Time For A Reckoning?
The reason so many fiscal chickens are coming home to roost at the same time is that lawmakers in Washington have consistently ducked the sort of painful choices the current debate is all about — balancing the budget by raising taxes or cutting spending, or some combination thereof.
Perhaps no one would have intentionally designed a fiscal austerity program this way (although the potential crisis is lawmakers' doing). Despite all the potential pain, there would still be only minor changes to entitlement programs, which are major drivers of future deficits.
Bernstein argues that there are "plausible and in some ways attractive" scenarios that could play out if there is no deal. Much of the economic damage caused by the sudden dose of austerity, he says, could be ameliorated by using some of the federal government's newfound revenues to pay for a stimulus package.
The White House wants the tax and spending package to include changes in law that would essentially eliminate the congressional role in raising the debt ceiling. The nation is due to reach that ceiling — its borrowing limit — early in the new year. Like all other aspects of the current negotiations, it's not clear how or whether that issue will be resolved.
Letting the fiscal chips fall where they may would be better than doing nothing at all to address the nation's long-term deficits, says Michael Linden, director of tax and budget policy at the Center for American Progress.

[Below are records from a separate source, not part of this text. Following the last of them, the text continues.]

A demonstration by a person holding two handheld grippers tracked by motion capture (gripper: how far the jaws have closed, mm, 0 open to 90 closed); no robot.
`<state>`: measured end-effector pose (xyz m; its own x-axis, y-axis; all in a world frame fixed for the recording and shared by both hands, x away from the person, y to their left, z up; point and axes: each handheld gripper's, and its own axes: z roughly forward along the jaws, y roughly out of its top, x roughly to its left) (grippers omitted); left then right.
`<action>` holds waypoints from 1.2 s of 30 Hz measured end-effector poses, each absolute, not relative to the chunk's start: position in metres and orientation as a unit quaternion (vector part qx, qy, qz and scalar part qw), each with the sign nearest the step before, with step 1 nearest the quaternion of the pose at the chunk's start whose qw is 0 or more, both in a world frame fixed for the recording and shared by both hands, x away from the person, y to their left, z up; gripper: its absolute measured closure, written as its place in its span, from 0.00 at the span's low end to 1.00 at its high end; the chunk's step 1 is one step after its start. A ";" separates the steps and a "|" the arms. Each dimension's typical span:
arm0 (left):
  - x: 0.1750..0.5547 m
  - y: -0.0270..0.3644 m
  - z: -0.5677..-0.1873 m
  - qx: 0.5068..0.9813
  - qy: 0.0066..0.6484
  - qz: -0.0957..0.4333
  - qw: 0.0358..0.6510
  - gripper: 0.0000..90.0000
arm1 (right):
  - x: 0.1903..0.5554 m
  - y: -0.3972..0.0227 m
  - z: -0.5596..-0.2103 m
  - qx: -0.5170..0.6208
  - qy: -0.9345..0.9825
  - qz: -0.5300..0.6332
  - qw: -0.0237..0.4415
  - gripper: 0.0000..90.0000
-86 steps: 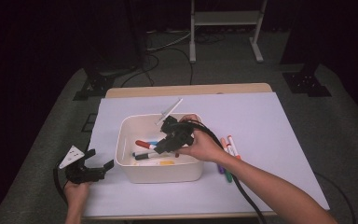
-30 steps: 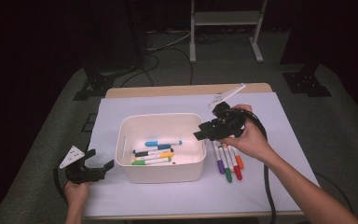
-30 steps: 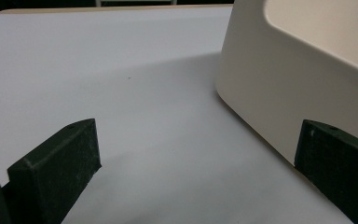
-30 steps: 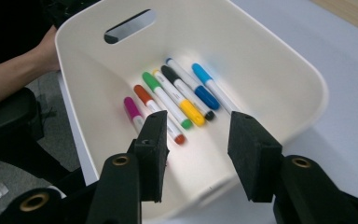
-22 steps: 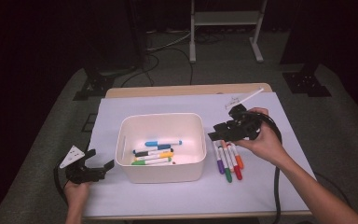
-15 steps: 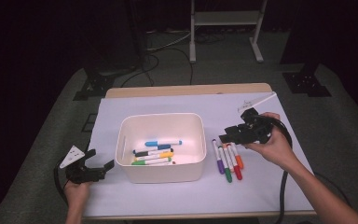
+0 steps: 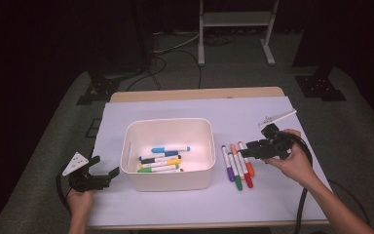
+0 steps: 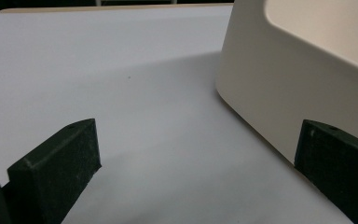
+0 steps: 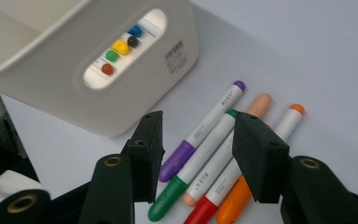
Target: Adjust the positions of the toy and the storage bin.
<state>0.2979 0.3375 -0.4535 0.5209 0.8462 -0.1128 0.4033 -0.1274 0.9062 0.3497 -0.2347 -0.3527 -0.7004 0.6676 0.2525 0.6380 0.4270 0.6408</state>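
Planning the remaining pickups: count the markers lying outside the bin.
5, side by side beside the bin: purple, green, peach, red, orange; the right claw may hide more.

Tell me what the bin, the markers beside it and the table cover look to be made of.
Bin: probably moulded plastic, cream, smooth with a soft sheen; rounded corners and a cut-out handle slot in its wall.
Markers: likely plastic, glossy white barrels with printed text and coloured caps.
Table cover: looks like matte white paper or thin sheet; its left edge looks ragged in the left gripper view.
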 end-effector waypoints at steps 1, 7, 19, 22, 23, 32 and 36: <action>0.298 0.338 -0.453 0.717 0.436 0.223 0.496 0.00 | 0.350 -0.236 -0.355 0.389 0.844 0.369 0.019 0.58; 0.298 0.337 -0.453 0.716 0.436 0.223 0.498 0.00 | 0.350 -0.241 -0.372 0.403 0.843 0.356 0.026 0.57; 0.298 0.337 -0.453 0.716 0.436 0.224 0.497 0.00 | 0.350 -0.246 -0.409 0.437 0.837 0.324 0.055 0.60; 0.297 0.337 -0.453 0.716 0.435 0.225 0.498 0.00 | 0.355 -0.244 -0.413 0.445 0.834 0.319 0.069 0.62; 0.297 0.337 -0.453 0.715 0.435 0.225 0.498 0.00 | 0.357 -0.243 -0.414 0.448 0.832 0.319 0.069 0.63; 0.297 0.338 -0.453 0.714 0.436 0.224 0.500 0.00 | 0.371 -0.235 -0.435 0.473 0.831 0.279 0.092 0.69; 0.297 0.338 -0.453 0.714 0.436 0.223 0.500 0.00 | 0.370 -0.239 -0.436 0.477 0.834 0.246 0.130 0.76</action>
<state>0.2972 0.3378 -0.4534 0.5202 0.8460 -0.1168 0.3992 -0.1199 0.9090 0.3700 -0.2393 -0.4360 -0.5105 0.8597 0.0170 0.7317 0.4239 0.5337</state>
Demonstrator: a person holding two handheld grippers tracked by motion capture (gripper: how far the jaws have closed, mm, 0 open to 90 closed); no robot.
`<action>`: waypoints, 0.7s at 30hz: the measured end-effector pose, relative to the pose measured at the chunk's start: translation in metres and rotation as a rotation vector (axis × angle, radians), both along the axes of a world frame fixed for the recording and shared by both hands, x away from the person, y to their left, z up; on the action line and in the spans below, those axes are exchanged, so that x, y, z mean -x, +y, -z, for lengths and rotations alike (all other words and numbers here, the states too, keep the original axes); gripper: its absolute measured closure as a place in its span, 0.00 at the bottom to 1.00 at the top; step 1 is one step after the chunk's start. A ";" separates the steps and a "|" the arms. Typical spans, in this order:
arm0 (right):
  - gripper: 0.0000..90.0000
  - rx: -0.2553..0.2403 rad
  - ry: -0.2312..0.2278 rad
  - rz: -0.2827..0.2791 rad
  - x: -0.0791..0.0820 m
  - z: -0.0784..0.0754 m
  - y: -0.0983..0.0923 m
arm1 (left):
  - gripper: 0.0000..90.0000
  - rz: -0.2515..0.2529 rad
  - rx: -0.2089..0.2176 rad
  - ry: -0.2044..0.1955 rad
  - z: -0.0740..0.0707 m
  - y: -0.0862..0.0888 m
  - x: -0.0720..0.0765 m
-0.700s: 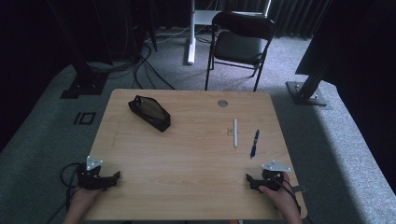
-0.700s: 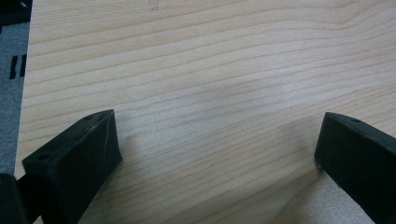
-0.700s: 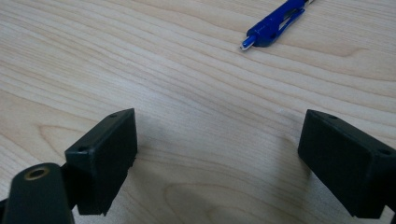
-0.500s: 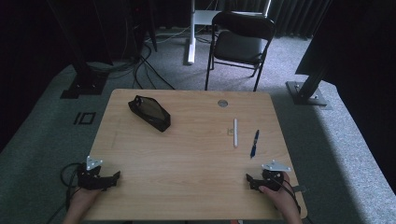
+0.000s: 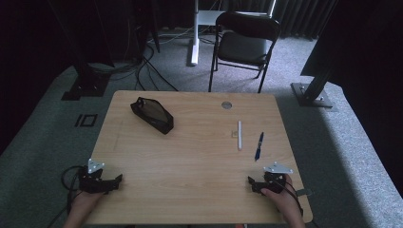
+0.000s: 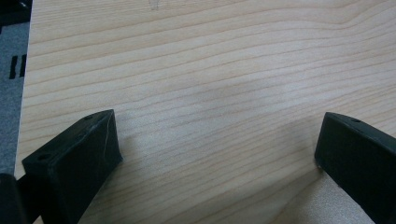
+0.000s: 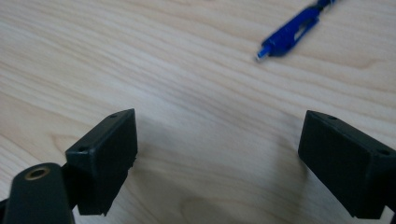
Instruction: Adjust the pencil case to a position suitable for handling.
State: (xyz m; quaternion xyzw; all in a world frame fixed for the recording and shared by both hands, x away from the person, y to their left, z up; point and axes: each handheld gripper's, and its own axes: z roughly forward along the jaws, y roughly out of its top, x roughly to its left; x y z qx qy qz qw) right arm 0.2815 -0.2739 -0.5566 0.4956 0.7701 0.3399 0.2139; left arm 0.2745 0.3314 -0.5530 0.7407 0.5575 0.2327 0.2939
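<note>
On the wooden table (image 5: 190, 152) lie a black pouch (image 5: 152, 114) at the back left, a white pen (image 5: 240, 135) and a blue pen (image 5: 258, 146) at the right. The blue pen (image 7: 292, 31) also lies ahead of my right gripper's jaws. My left gripper (image 5: 114, 180) rests at the table's front left corner, open, with bare wood between its jaws (image 6: 219, 154). At the front right corner my right gripper (image 5: 252, 183) rests open too, nothing between its jaws (image 7: 219, 154).
A small round metal disc (image 5: 226, 105) sits near the table's far edge. Beyond the table stand a black folding chair (image 5: 243, 42) and dark stand bases (image 5: 311, 92), with cables (image 5: 142, 66) on the grey carpet.
</note>
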 end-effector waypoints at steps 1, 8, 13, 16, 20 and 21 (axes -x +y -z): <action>0.13 -0.007 -0.003 0.000 0.000 -0.001 0.001 | 0.00 0.000 0.000 0.000 0.000 0.000 0.000; 0.13 -0.052 -0.050 -0.028 -0.010 -0.018 0.020 | 0.00 0.000 0.000 0.000 0.000 0.000 0.000; 0.13 -0.065 -0.070 -0.051 -0.016 -0.021 0.032 | 0.00 0.000 0.000 0.000 0.000 0.000 0.000; 0.13 -0.062 -0.071 -0.066 -0.021 -0.022 0.040 | 0.00 0.000 0.000 0.000 0.000 0.000 0.000; 0.13 -0.074 -0.078 -0.091 -0.026 -0.022 0.047 | 0.00 0.000 -0.001 0.000 0.000 0.000 0.000; 0.13 -0.065 -0.082 -0.099 -0.027 -0.022 0.049 | 0.00 0.000 -0.001 0.000 0.000 0.000 0.000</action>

But because the nation does not face a debt crisis in which lenders refuse to give the U.S. money, it's still not worth taking the immediate economic hit that would result from the lack of a deal in hopes of achieving some long-term fiscal gain, Linden says.
"Even people who want to close the debt quickly want to do it in a different way," he says. "It is hard to find people who are unequivocally in favor of going over the cliff."